**Exercise**: Within the data below, count the lines that include the word "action". Provide the number and nothing further.

**Data shown**:
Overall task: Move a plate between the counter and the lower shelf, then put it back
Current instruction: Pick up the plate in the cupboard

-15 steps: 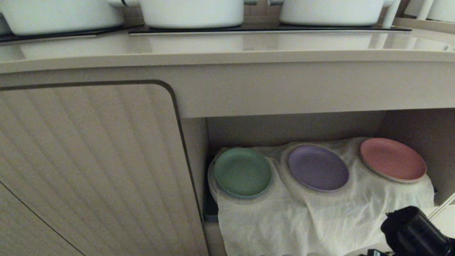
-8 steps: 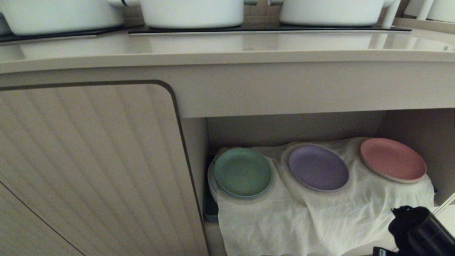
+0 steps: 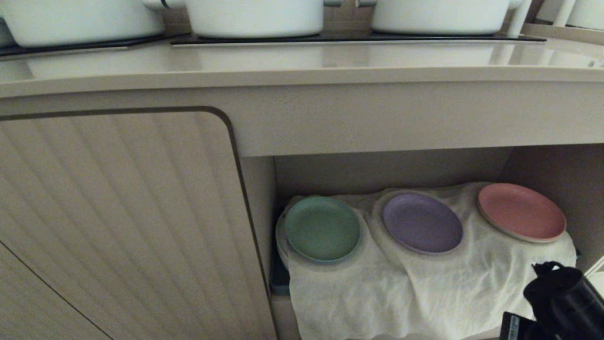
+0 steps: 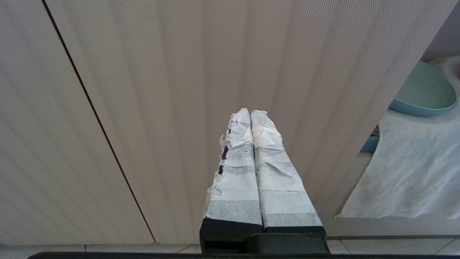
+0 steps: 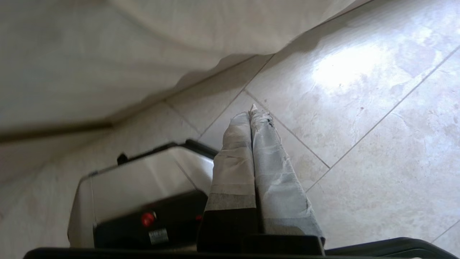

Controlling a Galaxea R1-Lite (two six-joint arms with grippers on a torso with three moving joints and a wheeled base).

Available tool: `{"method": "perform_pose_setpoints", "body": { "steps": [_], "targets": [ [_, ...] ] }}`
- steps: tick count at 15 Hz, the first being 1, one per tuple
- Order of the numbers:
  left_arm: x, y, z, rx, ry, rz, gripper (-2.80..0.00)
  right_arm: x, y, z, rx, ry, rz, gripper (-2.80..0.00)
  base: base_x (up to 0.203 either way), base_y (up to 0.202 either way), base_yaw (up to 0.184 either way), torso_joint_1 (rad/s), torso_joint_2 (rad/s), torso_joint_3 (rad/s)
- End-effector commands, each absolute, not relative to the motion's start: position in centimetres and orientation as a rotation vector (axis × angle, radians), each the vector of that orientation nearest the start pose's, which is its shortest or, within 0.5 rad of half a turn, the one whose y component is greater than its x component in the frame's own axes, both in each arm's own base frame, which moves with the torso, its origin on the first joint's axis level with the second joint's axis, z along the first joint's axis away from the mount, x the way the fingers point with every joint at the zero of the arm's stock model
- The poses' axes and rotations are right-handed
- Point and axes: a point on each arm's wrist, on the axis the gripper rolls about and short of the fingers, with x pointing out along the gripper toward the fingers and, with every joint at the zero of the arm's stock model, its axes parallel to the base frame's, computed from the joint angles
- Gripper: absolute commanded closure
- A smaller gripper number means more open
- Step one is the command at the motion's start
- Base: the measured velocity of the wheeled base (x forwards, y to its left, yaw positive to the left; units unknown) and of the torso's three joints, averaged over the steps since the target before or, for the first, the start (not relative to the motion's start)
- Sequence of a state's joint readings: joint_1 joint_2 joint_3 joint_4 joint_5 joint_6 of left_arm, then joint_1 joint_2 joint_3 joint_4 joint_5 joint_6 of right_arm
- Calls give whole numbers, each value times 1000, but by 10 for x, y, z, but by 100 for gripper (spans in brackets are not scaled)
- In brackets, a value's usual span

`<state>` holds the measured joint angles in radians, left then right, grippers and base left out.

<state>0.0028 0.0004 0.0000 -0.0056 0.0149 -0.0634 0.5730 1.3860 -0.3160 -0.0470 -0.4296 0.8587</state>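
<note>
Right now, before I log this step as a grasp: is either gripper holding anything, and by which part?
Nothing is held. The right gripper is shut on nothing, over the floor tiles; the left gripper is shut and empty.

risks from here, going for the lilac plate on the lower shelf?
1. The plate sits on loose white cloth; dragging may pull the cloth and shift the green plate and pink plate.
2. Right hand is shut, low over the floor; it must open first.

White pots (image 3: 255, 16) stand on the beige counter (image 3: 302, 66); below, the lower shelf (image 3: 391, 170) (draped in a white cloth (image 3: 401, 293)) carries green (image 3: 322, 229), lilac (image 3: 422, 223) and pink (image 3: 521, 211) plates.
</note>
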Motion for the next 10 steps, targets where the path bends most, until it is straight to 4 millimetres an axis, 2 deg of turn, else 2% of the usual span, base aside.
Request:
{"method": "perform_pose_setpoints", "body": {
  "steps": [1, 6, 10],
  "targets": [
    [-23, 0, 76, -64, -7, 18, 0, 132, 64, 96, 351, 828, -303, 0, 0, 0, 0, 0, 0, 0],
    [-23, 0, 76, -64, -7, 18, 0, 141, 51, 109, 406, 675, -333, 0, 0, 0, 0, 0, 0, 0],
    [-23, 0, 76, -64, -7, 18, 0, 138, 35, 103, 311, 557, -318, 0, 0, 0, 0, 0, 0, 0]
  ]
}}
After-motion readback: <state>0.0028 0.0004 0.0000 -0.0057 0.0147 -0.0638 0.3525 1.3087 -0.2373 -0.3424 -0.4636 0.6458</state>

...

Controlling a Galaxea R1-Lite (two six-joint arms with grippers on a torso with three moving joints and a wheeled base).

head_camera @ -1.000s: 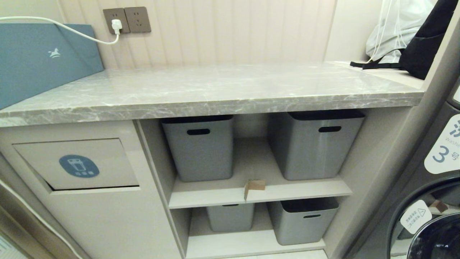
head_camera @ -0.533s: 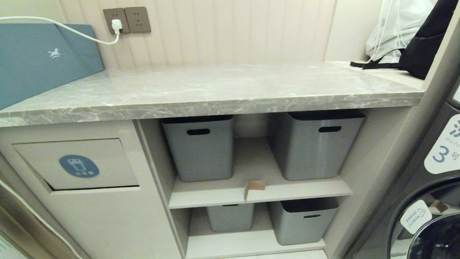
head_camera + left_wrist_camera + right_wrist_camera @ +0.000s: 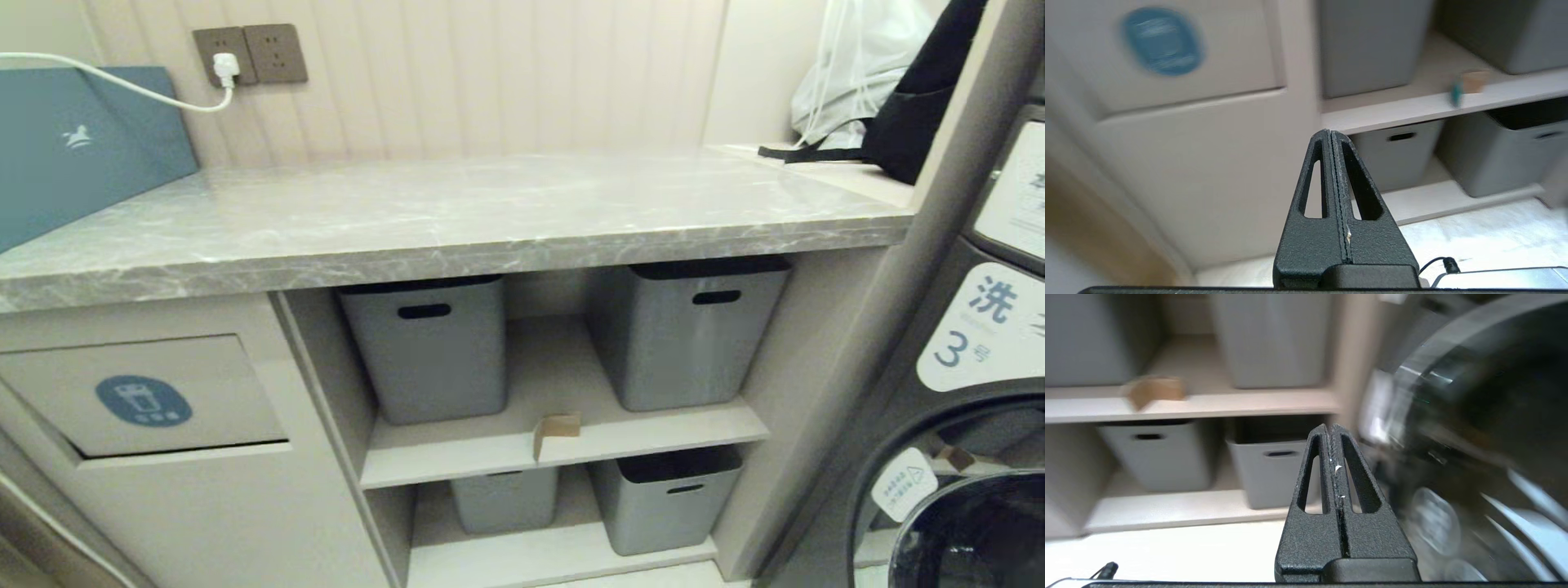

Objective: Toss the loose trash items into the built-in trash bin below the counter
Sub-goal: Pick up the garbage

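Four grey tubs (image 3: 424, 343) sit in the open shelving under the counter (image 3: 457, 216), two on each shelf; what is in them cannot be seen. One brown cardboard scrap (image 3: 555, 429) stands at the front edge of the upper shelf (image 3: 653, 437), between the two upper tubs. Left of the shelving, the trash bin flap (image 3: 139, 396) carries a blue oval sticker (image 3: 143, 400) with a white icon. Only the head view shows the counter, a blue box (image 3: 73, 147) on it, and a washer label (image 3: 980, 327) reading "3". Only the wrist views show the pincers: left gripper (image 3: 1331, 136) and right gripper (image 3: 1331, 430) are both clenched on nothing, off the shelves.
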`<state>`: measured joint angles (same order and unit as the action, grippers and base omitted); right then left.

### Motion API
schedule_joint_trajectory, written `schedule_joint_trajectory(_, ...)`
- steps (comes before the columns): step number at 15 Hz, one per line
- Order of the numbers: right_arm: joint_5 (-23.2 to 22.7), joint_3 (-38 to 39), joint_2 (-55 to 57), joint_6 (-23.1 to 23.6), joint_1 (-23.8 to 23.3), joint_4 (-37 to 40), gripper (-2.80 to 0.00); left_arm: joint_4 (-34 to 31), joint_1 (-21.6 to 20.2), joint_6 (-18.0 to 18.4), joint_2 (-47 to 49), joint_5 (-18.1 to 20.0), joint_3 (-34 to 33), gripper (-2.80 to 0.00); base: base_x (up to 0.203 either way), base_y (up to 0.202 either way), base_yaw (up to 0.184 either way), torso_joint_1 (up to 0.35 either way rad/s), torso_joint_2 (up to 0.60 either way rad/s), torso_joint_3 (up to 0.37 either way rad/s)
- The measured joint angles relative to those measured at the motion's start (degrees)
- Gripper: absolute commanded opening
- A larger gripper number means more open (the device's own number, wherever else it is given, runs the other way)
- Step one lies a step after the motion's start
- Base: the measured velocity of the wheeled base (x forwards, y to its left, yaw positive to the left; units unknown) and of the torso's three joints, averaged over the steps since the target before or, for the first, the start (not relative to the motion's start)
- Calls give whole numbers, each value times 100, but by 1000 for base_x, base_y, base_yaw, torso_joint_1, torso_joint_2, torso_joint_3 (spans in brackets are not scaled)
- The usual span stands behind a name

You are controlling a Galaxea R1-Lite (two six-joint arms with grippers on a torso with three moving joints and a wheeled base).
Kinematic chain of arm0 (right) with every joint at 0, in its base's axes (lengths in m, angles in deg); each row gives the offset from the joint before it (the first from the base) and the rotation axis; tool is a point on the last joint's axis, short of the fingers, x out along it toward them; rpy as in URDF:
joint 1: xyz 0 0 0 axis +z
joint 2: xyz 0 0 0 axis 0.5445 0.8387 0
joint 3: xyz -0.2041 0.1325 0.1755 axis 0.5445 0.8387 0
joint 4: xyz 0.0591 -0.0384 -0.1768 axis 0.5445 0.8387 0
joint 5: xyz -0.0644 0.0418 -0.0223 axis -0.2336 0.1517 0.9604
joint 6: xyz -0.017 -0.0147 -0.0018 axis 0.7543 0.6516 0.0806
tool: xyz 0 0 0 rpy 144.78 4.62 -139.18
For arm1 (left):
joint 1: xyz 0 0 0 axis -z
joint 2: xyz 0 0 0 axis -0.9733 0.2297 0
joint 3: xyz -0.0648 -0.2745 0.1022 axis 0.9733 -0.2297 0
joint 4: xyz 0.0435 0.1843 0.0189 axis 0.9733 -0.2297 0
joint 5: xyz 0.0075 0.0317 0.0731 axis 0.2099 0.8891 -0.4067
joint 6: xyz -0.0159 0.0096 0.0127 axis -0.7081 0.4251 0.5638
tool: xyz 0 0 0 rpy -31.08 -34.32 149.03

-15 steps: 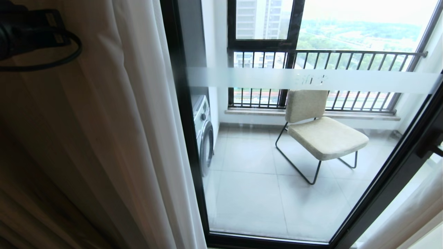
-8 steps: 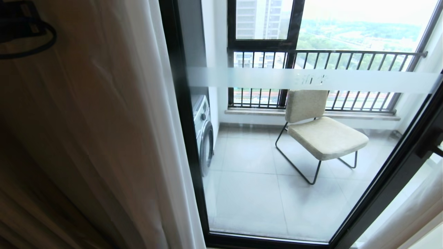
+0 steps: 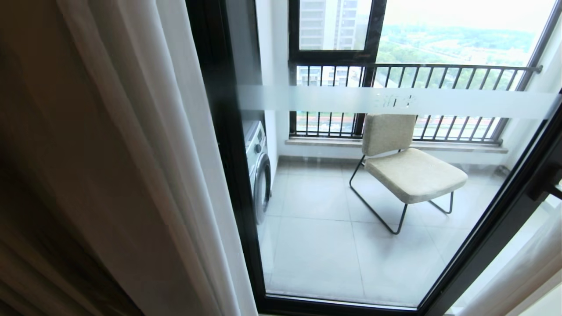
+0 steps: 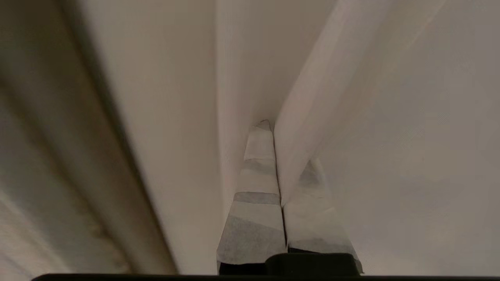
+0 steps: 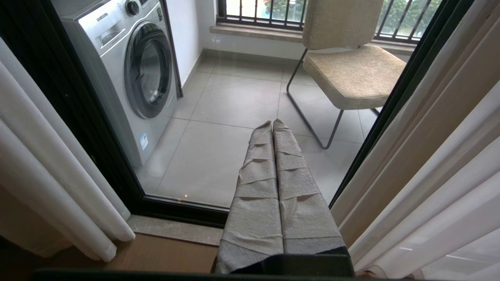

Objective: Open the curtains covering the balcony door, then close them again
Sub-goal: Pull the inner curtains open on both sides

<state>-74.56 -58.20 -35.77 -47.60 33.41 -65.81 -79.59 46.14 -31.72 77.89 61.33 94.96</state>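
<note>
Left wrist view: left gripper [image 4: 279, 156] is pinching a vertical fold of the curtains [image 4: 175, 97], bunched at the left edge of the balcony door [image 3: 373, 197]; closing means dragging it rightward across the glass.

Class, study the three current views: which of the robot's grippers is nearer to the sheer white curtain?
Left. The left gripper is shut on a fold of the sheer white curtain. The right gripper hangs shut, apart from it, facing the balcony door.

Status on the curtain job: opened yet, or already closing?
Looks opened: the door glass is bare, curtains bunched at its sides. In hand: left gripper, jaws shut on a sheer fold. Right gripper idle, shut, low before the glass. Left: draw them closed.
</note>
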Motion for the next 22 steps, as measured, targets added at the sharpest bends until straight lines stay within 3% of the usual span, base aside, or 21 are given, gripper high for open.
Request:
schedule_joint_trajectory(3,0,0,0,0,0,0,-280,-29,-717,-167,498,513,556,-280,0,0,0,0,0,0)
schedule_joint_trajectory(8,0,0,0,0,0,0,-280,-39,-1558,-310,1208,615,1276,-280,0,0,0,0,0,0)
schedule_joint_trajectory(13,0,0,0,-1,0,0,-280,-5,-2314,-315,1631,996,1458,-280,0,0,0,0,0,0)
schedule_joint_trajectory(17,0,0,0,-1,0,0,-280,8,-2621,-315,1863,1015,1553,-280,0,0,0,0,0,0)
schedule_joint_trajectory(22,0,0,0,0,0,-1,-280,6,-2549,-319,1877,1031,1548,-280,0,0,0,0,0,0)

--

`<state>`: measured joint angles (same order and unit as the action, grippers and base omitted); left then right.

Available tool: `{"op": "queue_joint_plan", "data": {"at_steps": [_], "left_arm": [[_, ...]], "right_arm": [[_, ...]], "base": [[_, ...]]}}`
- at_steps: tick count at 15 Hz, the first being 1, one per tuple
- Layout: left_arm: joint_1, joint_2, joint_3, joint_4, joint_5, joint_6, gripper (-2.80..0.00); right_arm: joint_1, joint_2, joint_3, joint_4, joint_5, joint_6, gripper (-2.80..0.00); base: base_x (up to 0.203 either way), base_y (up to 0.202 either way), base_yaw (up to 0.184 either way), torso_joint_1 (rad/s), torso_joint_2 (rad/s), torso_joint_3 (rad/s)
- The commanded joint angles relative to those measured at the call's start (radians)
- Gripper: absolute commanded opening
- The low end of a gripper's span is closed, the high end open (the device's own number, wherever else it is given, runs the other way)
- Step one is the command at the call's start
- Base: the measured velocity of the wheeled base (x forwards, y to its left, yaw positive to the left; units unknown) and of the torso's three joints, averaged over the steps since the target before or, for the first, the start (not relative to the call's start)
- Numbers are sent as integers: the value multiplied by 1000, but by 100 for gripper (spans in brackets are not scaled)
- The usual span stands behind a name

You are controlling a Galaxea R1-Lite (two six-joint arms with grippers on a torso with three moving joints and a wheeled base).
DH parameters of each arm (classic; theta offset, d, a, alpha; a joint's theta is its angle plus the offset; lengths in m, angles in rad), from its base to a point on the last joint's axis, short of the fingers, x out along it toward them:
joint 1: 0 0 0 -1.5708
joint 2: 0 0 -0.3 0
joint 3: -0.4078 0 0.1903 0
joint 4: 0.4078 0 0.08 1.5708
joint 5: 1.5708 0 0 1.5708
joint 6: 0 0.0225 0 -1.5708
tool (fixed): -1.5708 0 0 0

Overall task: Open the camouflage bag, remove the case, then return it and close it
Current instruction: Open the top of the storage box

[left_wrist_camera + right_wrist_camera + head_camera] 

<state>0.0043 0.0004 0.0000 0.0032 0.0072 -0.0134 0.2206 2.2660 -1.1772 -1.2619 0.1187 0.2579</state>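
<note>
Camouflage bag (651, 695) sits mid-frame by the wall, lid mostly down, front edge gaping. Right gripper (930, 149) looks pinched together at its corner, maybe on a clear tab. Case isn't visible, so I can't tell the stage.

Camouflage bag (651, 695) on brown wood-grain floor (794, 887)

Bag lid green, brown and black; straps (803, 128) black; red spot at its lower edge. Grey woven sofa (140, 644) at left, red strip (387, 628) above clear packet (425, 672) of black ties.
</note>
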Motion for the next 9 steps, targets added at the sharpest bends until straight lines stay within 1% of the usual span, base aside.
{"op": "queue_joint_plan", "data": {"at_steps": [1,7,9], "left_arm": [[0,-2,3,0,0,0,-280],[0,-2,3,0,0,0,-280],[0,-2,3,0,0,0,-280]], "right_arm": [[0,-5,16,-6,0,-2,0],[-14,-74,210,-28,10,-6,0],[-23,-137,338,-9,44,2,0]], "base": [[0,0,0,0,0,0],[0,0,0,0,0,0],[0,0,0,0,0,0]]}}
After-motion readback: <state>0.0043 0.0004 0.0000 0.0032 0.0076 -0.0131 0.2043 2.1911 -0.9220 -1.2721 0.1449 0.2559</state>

**Result below**: 2